Our chip consists of a selector core, two data input buffers, and a clock buffer. The block diagram of the chip is shown in Fig.1. The three labels, D1, D2, and Clk, denote the input data and clock signals of the chip, respectively. For simulation, a high current model (HiCUM) of the bipolar transistors is used. The HiCUM model is expected to be more accurate, especially in predicting higher current and saturation region device behavior. Since the  $g_m$  of the transistor dramatically drops at 80 GHz, we devised the 2 : 1 selector with the large emitter transistors to directly drive an external 50  $\Omega$ load. The biggest advantage of this idea is a significant improvement of the maximum operating speed without affecting the bandwidth limitation of the output buffer, but it also brings the problem of large transistor size in the selector requiring larger driving capabilities of the input data buffers in the former stage. To solve the driving problem, the data input buffers are designed in wideband techniques with the help of negative feedback topology. To apply the multiplexer in a wide range of input data rate, the clock buffer is also designed as wideband.

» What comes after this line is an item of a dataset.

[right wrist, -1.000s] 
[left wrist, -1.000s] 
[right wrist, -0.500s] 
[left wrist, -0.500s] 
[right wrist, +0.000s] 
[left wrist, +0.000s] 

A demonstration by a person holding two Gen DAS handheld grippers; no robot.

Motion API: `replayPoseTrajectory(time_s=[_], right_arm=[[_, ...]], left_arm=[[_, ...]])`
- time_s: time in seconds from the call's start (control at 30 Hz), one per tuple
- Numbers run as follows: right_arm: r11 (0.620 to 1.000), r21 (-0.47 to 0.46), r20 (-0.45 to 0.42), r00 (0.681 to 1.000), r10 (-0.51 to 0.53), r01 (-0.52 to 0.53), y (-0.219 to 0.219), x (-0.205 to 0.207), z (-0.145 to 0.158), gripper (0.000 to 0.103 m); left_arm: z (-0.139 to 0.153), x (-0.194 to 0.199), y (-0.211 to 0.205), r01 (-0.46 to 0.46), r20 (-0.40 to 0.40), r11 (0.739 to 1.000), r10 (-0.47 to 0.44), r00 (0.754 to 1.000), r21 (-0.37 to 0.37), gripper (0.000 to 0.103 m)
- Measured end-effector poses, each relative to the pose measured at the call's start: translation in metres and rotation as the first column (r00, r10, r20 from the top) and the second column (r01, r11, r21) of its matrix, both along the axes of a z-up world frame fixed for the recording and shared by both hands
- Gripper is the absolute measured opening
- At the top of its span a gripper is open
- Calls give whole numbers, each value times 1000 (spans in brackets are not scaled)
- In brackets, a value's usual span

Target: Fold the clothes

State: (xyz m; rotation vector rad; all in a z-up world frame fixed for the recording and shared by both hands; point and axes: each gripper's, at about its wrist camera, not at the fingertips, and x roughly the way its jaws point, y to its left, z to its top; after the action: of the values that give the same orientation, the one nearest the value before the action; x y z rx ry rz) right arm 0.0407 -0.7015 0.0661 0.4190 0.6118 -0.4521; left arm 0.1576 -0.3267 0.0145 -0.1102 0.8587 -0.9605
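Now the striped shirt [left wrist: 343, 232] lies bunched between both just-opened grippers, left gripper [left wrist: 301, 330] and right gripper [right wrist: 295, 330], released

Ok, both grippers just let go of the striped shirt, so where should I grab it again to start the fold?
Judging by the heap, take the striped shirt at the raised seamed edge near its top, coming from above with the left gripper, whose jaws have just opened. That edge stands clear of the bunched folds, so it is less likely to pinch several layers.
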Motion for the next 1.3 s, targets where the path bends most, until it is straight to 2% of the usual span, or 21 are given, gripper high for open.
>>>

It is a challenge to design an input data buffer when the input data rate approaches half the  $f_{\rm T}$  of the technology. To gain a bandwidth from DC to 40 GHz, a trans-conductance amplifier (TCA) driving a trans-impedance amplifier (TIA) with peaking inductor is used in Fig.2 (a). To further increase their bandwidth, the TIA operating at the input clock frequency use peaking inductors,  $L_{p1}$  and  $L_{p2}$ , in series with their load resistors,  $R_1$  and  $R_2$ , which extend the bandwidth from 55 to 70 GHz.  $L_{p1}$  and  $L_{p2}$  are combined into a centertap spiral inductor with simulated differential inductance of 80 pH. To reduce the attenuation of the emitter followers, all the current sources employ high-breakdown transistors (Q7-Q12), which show much higher output resistance than the high-performance transistors. The resistors  $(R_5-R_6)$  are used to further increase the output resistance of the current source. Considering the tradeoff between the output resistance and voltage headroom, the resistors  $(R_5 - R_7)$  are 140  $\Omega$ , and the others  $(R_8 - R_{10})$  are 70  $\Omega$  because the current in the TIA is double that of the TCA. The output signals are feedback to the input of the TIA through Q7,  $R_3$  and Q8,  $R_4$ . The values of  $R_3$ and  $R_4$  are determined by the bandwidth and the stability.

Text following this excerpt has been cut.